Re: Slicing TOAST

Lists: pgsql-hackerspgsql-students
From: Simon Riggs <simon(at)2ndQuadrant(dot)com>
To: PostgreSQL-development <pgsql-hackers(at)postgresql(dot)org>, pgsql-students(at)postgresql(dot)org
Subject: Slicing TOAST
Date: 2013-05-14 07:05:03
Message-ID: CA+U5nMJGgJNt5VXqkR=crtDqXFmuyzwEF23-fD5NuSns+6N5dA@mail.gmail.com
Views: Raw Message | Whole Thread | Download mbox | Resend email
Lists: pgsql-hackers pgsql-students

I'm proposing this now as a possible GSoC project:

In 1-byte character encodings (i.e. not UTF-8), SUBSTR() is optimised
to allow seeking straight to the exact slice when retrieving a large
toasted value. This reduces I/O considerably when you have large
toasted values since it is an O(1) action rather than an O(N).

This is possible because the slicing of toasted values is predictable
on 1 byte encodings.

It would be useful to have a predictable function perform the slicing,
so we could use that knowledge later to optimise searches in a wider
range of situations. More specifically, since UTF-8 is so common, to
allow optimisations in that encoding of common data: text, XML, JSON.

e.g. if we knew that an XML document has a required element called
TITLE and that occurs only once and always in the first slice, it
would be useful information to use in search functions. (Not sure, but
it may be possible to assign non-consecutive slice numbers to allow
variable data mid-way through a column value if needed).

e.g. in UTF-8 free text we could put 500 characters in each slice, so
that even if that could be anywhere between 500 and 2000 bytes it
would still fit just fine.

e.g. for arrays, if we put say 200 elements per slice, then accessing
particular elements would require only 1 slice retrieval.

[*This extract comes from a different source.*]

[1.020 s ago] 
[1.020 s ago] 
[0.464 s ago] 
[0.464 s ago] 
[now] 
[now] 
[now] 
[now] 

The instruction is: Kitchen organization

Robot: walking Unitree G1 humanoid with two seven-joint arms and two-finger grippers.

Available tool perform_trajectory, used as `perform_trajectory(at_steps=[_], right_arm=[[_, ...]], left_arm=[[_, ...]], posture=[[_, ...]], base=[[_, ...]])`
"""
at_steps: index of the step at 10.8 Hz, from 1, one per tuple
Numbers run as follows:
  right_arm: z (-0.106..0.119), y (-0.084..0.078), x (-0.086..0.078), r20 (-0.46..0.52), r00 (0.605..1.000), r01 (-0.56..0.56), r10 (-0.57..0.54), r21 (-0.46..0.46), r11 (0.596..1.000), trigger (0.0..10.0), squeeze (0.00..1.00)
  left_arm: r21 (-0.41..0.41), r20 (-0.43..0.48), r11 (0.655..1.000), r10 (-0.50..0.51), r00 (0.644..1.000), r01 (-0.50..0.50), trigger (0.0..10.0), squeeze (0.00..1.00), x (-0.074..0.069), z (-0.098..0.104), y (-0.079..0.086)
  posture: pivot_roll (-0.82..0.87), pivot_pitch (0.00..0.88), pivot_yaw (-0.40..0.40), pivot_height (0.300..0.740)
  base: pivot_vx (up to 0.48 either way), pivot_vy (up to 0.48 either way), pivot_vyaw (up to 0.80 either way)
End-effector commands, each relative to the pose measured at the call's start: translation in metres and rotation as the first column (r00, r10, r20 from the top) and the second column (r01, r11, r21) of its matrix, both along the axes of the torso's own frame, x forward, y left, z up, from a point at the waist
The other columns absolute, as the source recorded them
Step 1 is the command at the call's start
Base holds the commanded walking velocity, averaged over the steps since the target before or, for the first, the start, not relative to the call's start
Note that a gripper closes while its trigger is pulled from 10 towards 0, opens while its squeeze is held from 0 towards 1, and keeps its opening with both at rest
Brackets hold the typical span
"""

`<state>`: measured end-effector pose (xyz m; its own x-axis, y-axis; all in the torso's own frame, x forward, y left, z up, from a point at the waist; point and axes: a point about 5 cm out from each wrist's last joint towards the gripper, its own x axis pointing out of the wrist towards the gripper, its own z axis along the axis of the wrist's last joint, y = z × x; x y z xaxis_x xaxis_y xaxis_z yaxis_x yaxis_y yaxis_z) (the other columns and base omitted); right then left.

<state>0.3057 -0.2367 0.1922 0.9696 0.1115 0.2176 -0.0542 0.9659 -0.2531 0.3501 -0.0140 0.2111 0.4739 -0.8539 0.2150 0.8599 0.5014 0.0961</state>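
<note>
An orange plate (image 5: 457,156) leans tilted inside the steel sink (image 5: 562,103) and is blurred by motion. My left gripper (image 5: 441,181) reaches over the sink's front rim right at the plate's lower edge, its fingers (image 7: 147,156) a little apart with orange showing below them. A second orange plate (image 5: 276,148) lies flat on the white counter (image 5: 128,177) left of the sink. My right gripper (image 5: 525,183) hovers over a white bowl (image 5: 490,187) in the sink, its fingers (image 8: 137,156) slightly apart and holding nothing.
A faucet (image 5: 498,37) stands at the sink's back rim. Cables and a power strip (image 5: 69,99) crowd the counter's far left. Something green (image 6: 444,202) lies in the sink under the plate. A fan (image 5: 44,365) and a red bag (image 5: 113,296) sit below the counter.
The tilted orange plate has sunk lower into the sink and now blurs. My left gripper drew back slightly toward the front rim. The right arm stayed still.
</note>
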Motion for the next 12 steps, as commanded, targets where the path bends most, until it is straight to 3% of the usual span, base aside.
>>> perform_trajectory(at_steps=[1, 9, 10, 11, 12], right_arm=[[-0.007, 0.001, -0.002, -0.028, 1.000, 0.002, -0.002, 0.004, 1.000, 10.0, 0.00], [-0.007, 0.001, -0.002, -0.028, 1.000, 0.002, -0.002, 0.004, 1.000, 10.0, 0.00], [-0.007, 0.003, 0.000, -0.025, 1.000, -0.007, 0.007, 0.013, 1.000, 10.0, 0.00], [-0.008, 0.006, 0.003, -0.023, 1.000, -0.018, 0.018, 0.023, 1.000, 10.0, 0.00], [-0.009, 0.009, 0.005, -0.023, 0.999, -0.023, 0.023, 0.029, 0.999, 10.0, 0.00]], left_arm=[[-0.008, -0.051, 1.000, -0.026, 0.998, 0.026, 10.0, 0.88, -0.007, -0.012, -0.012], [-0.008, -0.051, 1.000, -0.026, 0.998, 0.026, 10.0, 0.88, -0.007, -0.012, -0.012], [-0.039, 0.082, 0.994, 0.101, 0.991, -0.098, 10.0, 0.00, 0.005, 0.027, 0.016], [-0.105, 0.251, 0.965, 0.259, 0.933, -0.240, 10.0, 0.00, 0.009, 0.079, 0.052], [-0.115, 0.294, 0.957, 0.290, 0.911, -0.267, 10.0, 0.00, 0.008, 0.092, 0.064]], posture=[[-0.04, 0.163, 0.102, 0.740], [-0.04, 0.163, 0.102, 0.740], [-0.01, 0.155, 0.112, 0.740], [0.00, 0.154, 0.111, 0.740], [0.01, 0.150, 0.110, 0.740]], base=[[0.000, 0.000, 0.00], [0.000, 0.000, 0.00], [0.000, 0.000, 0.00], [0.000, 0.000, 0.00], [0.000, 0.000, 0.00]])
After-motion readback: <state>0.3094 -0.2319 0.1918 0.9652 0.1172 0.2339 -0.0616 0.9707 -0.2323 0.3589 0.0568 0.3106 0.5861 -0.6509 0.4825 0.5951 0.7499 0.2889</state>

Doing this would *possibly* reduce packing density, but not certainly
so. But it would greatly improve access times to large structured
toast values.

Implementation would be to have a slicing function that gets called
iteratively on a column value until it returns no further slices.

There is no proposal for search functions. It would be up to the
search function to confirm the details of the slicing function prior
to using that knowledge in a search. We'd need a way to check that
the function inputs matched the slicing of the column, so we'd need to
have some requirement for input on the function to be matched against
metadata on the column. So presumably some decoration of the input
parameters of functions, which sounds like a little too much
difficulty.

So the proposal would be to provide the slicing/chunking function at
the datatype level not the column level. The user would create a
binary compatible type, that is effectively XML or whatever, just with
extra constraints on usage for slicing.

But now I consider the syntax, I'll call it a splitter function since
slicer, chunker sound silly to me.

CREATE TYPE my_xml
LIKE xml
SPLITTER my_toast_function;

Search functions would then be designed that take such datatypes as
input and would be able to rely with certainty upon the toast slicing
algorithms in order to retrieve data.

Doing it this way means that different XML or JSON schemas could have
specific search functions optimised for them.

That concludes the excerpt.